» How to complete this task:
A verbatim repeat of the lines below is required, with the pictures removed.

» Data excerpt:
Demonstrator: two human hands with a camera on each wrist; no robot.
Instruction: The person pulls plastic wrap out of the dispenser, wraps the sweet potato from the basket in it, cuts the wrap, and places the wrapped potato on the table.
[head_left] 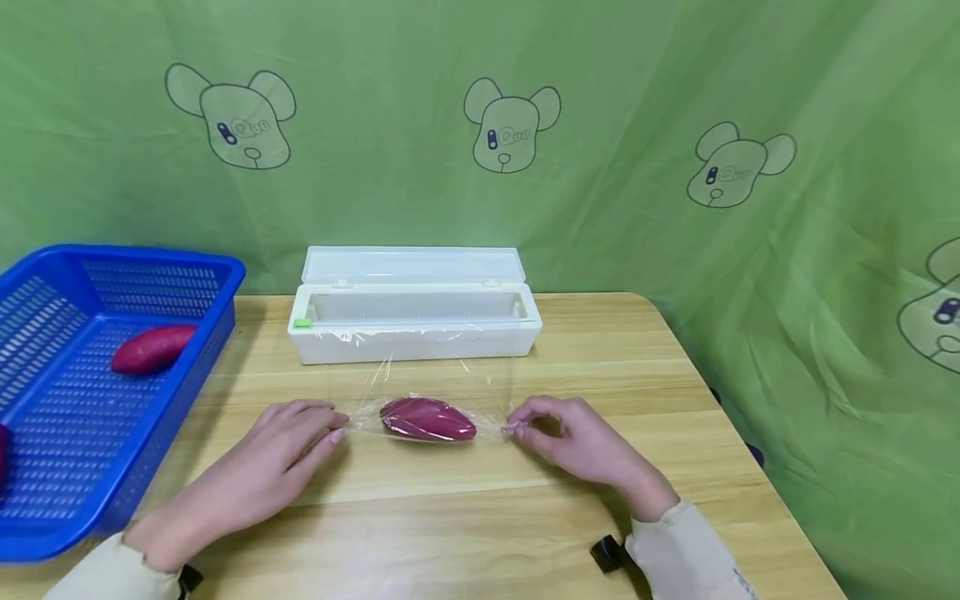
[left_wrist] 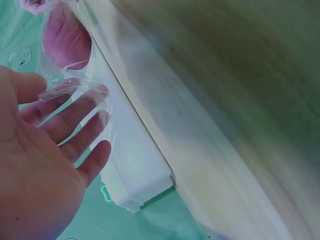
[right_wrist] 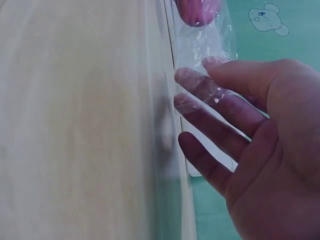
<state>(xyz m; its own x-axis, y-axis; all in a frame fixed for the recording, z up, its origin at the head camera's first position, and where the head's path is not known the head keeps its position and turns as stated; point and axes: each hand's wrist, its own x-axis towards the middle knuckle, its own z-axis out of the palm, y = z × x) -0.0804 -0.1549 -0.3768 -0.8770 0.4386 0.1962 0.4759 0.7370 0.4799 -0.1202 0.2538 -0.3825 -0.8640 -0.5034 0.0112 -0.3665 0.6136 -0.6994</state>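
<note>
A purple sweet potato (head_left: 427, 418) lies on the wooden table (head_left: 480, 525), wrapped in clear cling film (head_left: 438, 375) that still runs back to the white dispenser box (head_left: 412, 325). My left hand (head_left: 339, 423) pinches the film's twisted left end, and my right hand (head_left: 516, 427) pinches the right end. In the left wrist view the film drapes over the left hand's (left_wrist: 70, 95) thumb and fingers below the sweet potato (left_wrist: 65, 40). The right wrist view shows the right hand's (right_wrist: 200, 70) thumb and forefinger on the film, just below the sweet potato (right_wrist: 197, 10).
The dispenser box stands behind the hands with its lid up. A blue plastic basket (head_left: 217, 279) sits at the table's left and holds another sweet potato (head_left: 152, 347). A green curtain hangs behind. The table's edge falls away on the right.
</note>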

» Exercise output:
Demonstrator: two human hands with a camera on each wrist; no robot.
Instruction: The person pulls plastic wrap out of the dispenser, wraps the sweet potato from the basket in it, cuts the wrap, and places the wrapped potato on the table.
[head_left] 
[left_wrist] 
[right_wrist] 
<state>(xyz m; its own x-axis, y-axis; all in a frame fixed for the recording, z up, its origin at the head camera's first position, and where the head's path is not known the head keeps its position and turns as stated; point and axes: each hand's wrist, its own x-axis towards the middle knuckle, its own z-axis out of the palm, y = z × x) -0.0804 -0.1549 -0.3768 -0.8770 0.4386 0.1962 0.4759 0.7370 0.4799 -0.1202 0.2538 -0.3825 -0.8640 -0.5034 0.0112 -0.3665 0.6136 -0.6994</state>
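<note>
A purple sweet potato (head_left: 427, 418) lies on the wooden table (head_left: 480, 525), wrapped in clear cling film (head_left: 438, 375) that still runs back to the white dispenser box (head_left: 412, 325). My left hand (head_left: 339, 423) pinches the film's twisted left end, and my right hand (head_left: 516, 427) pinches the right end. In the left wrist view the film drapes over the left hand's (left_wrist: 70, 95) thumb and fingers below the sweet potato (left_wrist: 65, 40). The right wrist view shows the right hand's (right_wrist: 200, 70) thumb and forefinger on the film, just below the sweet potato (right_wrist: 197, 10).
The dispenser box stands behind the hands with its lid up. A blue plastic basket (head_left: 217, 279) sits at the table's left and holds another sweet potato (head_left: 152, 347). A green curtain hangs behind. The table's edge falls away on the right.
</note>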

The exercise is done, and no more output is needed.